El escritor y crítico Garth Greenwell, en entrevista para The Atlantic, advirtió que el auge de historias LGBT+ “aceptables” puede terminar creando un nuevo canon de respetabilidad queer que margina todo lo que no sea deseable para el mercado. Lo queer, si se quiere vender, debe ser lindo, joven y rentable.
¿Representación o decoración?
No es casualidad que muchas de estas historias populares parezcan hechas con plantilla. Hay una estética del orgullo apta para todo público: chicos con chaquetas de mezclilla, bailes escolares, miedo al rechazo que se resuelve con abrazos. Todo dentro del marco de lo digerible.

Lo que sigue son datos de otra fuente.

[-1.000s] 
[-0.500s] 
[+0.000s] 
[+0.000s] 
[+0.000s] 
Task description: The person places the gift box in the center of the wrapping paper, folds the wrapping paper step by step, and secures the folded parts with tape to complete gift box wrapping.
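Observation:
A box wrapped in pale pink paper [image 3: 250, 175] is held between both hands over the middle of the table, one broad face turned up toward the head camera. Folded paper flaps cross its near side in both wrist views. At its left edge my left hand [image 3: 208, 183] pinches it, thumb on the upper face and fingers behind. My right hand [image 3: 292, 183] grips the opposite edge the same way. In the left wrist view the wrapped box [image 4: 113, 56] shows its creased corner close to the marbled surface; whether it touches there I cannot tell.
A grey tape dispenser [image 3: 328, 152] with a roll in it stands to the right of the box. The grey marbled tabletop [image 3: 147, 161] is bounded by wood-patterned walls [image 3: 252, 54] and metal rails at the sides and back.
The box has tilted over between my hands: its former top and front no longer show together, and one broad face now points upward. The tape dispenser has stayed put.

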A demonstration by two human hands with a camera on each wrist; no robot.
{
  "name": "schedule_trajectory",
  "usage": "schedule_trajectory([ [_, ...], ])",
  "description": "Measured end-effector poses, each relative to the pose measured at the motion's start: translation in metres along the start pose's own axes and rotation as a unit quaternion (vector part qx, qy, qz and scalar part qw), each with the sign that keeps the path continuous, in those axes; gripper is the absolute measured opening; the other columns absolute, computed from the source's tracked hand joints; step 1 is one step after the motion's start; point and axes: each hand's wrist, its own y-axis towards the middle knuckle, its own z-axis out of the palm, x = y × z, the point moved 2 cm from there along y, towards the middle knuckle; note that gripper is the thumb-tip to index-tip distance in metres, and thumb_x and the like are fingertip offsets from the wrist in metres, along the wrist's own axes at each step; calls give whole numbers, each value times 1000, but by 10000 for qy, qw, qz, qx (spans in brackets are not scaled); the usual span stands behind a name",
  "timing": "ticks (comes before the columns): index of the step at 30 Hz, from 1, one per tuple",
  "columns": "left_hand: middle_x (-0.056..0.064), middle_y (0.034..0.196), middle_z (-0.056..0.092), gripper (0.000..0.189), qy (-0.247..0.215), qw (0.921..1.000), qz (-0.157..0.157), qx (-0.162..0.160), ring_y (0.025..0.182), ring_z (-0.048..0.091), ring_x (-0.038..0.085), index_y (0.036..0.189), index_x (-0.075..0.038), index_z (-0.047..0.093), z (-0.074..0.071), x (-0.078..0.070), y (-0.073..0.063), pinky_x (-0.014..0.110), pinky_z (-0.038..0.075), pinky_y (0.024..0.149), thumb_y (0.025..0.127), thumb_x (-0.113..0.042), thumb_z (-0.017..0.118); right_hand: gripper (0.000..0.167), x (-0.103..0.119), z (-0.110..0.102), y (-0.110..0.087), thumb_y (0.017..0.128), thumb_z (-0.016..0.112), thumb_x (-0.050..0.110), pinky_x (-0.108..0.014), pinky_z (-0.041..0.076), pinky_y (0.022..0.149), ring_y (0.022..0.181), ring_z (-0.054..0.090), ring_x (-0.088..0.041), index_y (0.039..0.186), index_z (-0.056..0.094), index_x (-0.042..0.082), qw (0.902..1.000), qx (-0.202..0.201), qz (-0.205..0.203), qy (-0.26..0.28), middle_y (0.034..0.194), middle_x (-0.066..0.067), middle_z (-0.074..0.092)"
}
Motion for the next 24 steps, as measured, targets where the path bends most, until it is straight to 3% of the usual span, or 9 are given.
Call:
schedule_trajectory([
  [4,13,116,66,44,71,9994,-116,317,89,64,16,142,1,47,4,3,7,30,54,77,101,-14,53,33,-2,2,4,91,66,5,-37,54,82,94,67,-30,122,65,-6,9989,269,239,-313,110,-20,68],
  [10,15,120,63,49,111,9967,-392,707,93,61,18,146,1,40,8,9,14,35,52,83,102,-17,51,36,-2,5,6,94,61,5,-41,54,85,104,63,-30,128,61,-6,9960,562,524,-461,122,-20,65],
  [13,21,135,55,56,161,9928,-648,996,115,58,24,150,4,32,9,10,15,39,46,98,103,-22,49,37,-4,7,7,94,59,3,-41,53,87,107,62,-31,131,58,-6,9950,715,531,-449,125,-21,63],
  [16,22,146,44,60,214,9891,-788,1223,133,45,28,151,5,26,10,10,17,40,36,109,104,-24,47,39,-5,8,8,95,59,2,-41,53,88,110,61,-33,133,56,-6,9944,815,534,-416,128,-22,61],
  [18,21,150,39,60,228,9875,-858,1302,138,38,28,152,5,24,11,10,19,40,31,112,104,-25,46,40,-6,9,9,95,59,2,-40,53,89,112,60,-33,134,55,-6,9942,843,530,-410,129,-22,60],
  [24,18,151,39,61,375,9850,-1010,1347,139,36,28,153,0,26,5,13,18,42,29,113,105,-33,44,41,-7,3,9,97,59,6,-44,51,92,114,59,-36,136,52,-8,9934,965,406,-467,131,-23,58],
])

Pero hay otras formas de narrar lo queer. Formas que incomodan, que duelen, que no terminan bien. Y esas también son necesarias. No para amargar el arcoíris, sino para que la diversidad no sea solo un eslogan sino una práctica narrativa real.
Celebrar las historias felices es importante. Pero cuestionar por qué solo esas llegan al top de Netflix o al estante principal de la librería también lo es. Porque si la representación solo existe en tanto no moleste, no cuestione, no incomode, entonces seguimos en el closet, pero con mejor iluminación.
Las buenas historias queer no se miden por cuánto venden, sino por cuánto abren. Y si de verdad queremos narrativas diversas, el arcoíris no puede tener solo dos colores.